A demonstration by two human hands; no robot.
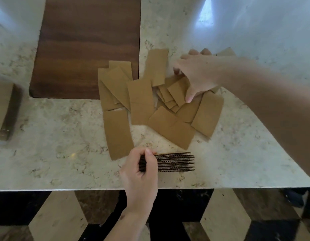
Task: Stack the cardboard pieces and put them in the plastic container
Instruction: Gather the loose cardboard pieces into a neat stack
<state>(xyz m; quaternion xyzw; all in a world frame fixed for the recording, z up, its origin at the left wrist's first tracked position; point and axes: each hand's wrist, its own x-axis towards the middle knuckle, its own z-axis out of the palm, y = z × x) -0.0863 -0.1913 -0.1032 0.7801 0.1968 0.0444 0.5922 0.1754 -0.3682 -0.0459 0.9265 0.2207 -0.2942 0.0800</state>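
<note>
Cardboard pieces (142, 101) lie scattered on the marble counter (55, 153); the left hand (140, 171) grips an edge-on stack (175, 162), the right hand (197, 73) spreads open over the pile.

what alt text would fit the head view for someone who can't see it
The left hand grips a stack of cardboard pieces held on edge on a marble counter, while the right hand reaches into loose cardboard pieces scattered beside a dark wooden board.

Left hand (139, 173) grips an edge-on cardboard stack (175, 162) — right hand (196, 73) rests on the loose cardboard pieces (142, 101).
</note>
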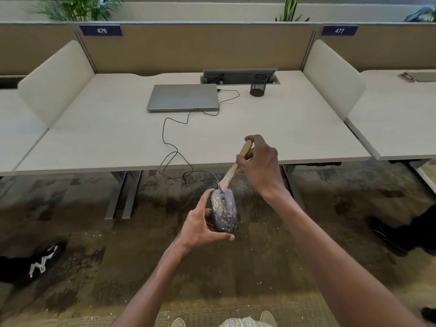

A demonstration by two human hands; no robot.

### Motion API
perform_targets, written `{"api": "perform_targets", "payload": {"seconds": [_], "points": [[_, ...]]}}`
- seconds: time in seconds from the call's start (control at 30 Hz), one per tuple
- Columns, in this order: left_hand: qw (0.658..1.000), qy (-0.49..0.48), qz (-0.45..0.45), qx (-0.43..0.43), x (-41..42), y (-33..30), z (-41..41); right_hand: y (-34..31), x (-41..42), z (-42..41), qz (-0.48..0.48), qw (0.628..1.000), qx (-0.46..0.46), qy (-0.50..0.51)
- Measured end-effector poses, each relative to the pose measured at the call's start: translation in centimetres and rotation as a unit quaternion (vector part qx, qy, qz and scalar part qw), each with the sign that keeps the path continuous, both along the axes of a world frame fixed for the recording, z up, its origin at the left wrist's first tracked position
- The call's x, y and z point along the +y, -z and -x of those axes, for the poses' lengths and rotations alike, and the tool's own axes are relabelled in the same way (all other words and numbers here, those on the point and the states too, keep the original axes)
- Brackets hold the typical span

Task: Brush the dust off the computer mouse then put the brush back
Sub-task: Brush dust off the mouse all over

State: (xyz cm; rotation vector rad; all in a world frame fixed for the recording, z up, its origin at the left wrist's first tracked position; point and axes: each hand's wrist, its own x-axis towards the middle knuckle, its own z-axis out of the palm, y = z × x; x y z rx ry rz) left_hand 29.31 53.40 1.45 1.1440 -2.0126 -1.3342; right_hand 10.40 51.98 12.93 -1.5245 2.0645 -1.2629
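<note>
The left hand (200, 226) curls its fingers and thumb round a rounded, dark grey computer mouse (223, 210), holding it in the air in front of the near edge of the bench (106, 138), above the mottled brown carpet (82, 256). The mouse's smooth shell is flecked all over with pale dust. The right hand (259, 161) grips the pale wooden handle of a small flat brush (236, 166), fingers wrapped round it; a metal ferrule joins the handle to soft, light bristles whose tips touch the front end of the mouse, by its wheel. A thin black cable (174, 147) loops from the mouse up over the bench's matte, off-white top to a closed silver laptop (182, 97) lying well behind the mouse. To the right of the laptop stands a black wire-mesh pen cup (258, 84). On the tan fabric partition (188, 48) behind the laptop, blue plates read "476" (101, 30) and "477" (339, 30).
</note>
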Motion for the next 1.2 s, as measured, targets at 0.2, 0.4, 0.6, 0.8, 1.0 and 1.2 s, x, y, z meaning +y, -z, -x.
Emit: {"api": "perform_targets", "payload": {"seconds": [0.2,0.4,0.6,0.8,1.0,1.2], "points": [[1.0,-0.017,0.002,0.0,-1.3,-0.2,-0.2,0.1,-1.4,-0.5,0.006,1.0,0.008,-0.01],[1.0,-0.024,0.005,0.003,-2.7,-0.5,0.2,-0.4,-3.0,-0.4,0.01,1.0,0.009,-0.012],[0.999,-0.032,0.013,-0.003,-4.0,-0.6,0.7,-0.4,-4.1,0.2,-0.006,1.0,0.025,-0.011],[0.999,-0.033,0.008,-0.01,-4.7,-0.1,1.0,-0.4,-4.3,0.7,-0.009,0.997,0.073,0.007],[0.999,-0.031,0.005,-0.01,-5.1,-0.1,1.1,-0.2,-4.7,0.2,-0.005,0.999,0.047,-0.005],[0.999,-0.039,-0.013,0.011,-5.1,-0.1,0.7,-0.4,-4.5,0.6,0.0,0.997,0.072,0.01]]}}
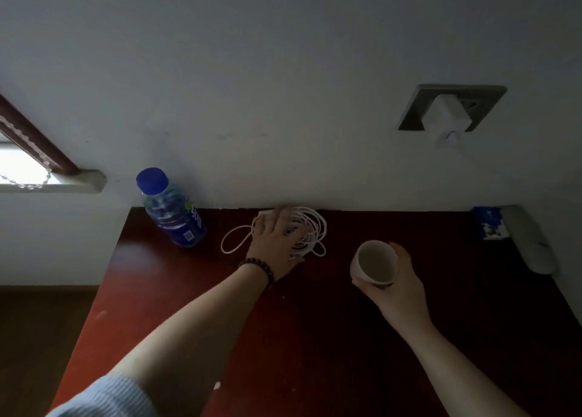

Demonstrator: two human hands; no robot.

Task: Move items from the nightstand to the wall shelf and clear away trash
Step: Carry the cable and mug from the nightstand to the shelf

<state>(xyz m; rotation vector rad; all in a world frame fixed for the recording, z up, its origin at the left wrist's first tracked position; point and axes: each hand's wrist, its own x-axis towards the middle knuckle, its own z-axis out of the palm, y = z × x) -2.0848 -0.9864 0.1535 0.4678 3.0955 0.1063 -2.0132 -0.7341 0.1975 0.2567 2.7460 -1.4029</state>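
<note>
The room is dim for me, colours look grey and muddy. Only daylight comes from the window (22,167) at far left, which is blown out to pure white, no detail there. It gives a soft reddish sheen on the left part of the nightstand (132,259); the right side goes nearly black. My left hand (277,240) is a bit soft, w/ blur at the fingers. Wide lens bends the straight lines near the edges. Fine grain everywhere, esp. on the wall (283,70).
</note>
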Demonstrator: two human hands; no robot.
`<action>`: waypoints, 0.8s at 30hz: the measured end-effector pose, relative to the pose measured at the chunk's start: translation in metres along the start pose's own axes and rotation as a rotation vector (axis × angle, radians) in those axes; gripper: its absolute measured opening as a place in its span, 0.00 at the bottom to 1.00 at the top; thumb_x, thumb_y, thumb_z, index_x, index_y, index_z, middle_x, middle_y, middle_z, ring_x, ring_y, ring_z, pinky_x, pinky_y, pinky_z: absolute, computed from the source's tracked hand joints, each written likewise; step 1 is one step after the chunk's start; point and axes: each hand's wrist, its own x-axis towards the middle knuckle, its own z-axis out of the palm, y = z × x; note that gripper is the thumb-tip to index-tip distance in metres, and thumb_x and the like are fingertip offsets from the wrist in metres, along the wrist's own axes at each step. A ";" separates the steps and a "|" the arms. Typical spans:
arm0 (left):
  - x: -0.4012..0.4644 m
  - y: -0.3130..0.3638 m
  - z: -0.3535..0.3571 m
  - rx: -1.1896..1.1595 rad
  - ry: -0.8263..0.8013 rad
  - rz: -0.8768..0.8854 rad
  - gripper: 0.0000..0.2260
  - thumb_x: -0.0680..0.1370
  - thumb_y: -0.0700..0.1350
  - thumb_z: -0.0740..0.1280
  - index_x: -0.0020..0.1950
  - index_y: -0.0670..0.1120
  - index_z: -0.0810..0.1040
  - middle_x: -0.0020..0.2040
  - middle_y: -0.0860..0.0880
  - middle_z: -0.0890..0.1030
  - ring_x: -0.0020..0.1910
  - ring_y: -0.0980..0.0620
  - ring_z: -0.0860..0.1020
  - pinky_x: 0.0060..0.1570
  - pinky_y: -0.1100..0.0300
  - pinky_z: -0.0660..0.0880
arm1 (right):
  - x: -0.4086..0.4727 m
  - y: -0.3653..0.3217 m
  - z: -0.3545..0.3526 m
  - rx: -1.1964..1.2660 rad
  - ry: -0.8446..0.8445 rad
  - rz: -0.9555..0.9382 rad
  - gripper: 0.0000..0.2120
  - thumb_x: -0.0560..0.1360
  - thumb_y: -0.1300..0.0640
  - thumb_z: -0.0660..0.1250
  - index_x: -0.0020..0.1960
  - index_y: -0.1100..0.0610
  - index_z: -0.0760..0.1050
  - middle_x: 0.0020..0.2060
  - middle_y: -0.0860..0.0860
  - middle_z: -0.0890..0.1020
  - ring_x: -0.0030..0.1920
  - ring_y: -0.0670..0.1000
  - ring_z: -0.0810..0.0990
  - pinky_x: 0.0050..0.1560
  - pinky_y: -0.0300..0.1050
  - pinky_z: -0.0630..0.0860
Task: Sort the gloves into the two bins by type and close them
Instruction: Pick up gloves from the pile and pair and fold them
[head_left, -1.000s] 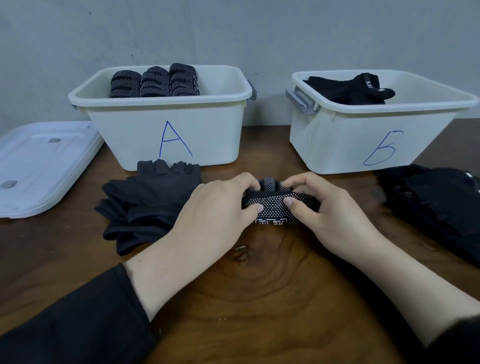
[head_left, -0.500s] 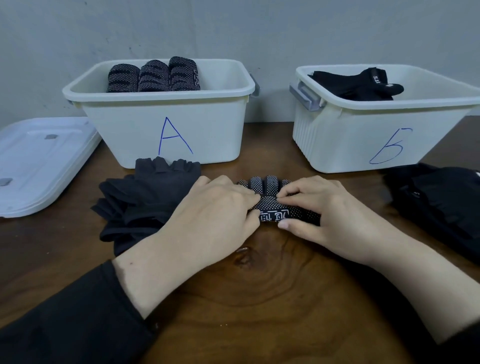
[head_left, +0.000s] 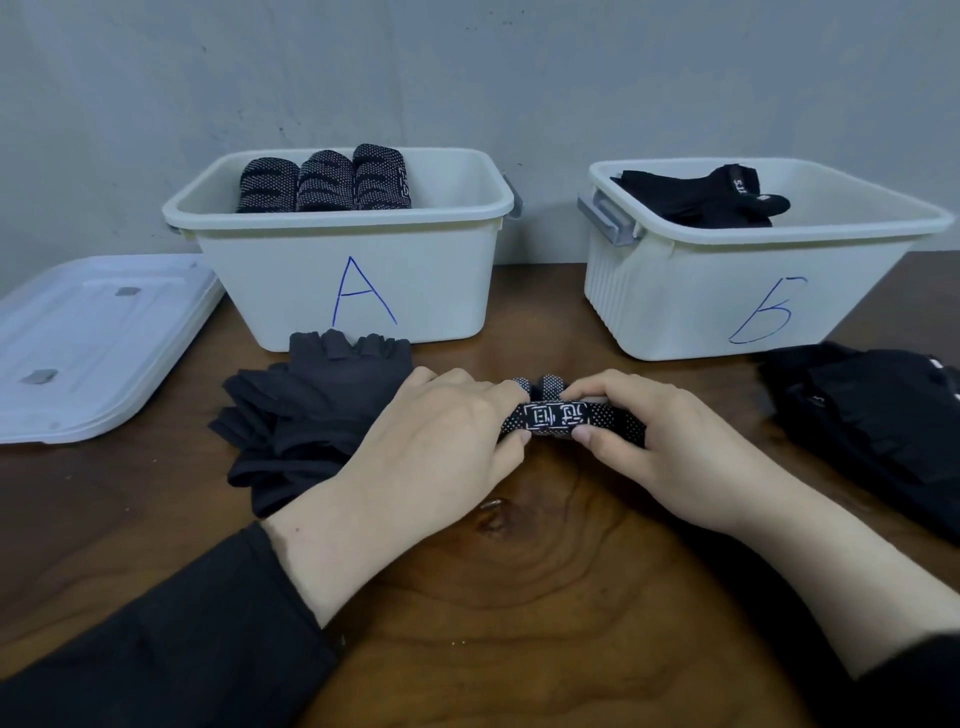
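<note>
On a dark wooden table before a grey wall, the left hand and right hand both pinch a dotted glove, rolling it. It looks soft, light and springy, best held across the roll. Bin A behind stands open, reachable over the grey gloves

My left hand lies palm down, knuckles raised, its fingers curled toward three o'clock and pinching the dotted glove at its left end. My right hand mirrors it, fingers curled toward nine o'clock, thumb underneath, gripping the right end. Both forearms run in from five and seven o'clock; dark sleeves cover them up to the wrists.
</note>
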 end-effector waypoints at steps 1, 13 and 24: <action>-0.001 0.001 -0.001 -0.019 0.016 0.001 0.13 0.82 0.56 0.58 0.62 0.55 0.74 0.39 0.57 0.72 0.45 0.52 0.72 0.56 0.52 0.69 | -0.002 -0.002 -0.002 0.044 -0.017 0.012 0.11 0.78 0.48 0.68 0.59 0.38 0.74 0.50 0.40 0.83 0.53 0.43 0.79 0.57 0.42 0.74; -0.001 0.003 0.000 -0.215 0.037 -0.091 0.12 0.80 0.58 0.61 0.62 0.57 0.73 0.42 0.60 0.73 0.48 0.57 0.72 0.51 0.60 0.65 | -0.002 -0.001 -0.007 0.010 -0.031 0.022 0.08 0.79 0.49 0.66 0.53 0.43 0.83 0.47 0.38 0.82 0.53 0.43 0.79 0.56 0.40 0.73; 0.007 -0.008 0.012 -0.071 -0.050 0.059 0.16 0.84 0.57 0.55 0.62 0.59 0.80 0.57 0.59 0.76 0.55 0.54 0.71 0.58 0.51 0.66 | 0.000 -0.010 -0.006 -0.038 -0.060 0.124 0.10 0.80 0.47 0.66 0.59 0.43 0.82 0.50 0.36 0.81 0.54 0.38 0.79 0.55 0.38 0.74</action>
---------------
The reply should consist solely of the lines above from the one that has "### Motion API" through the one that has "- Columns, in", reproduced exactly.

-- COMPLETED TASK --
### Motion API
perform_targets, written `{"api": "perform_targets", "payload": {"seconds": [_], "points": [[_, ...]]}}`
- seconds: time in seconds from the call's start (control at 30 Hz), one per tuple
- Columns, in this order: left_hand: qw (0.658..1.000), qy (-0.49..0.48), qz (-0.45..0.45), qx (-0.43..0.43), x (-41..42), y (-33..30), z (-41..41); right_hand: y (-34..31), x (-41..42), z (-42..41), qz (-0.48..0.48), qw (0.628..1.000), qx (-0.46..0.46), qy (-0.50..0.51)

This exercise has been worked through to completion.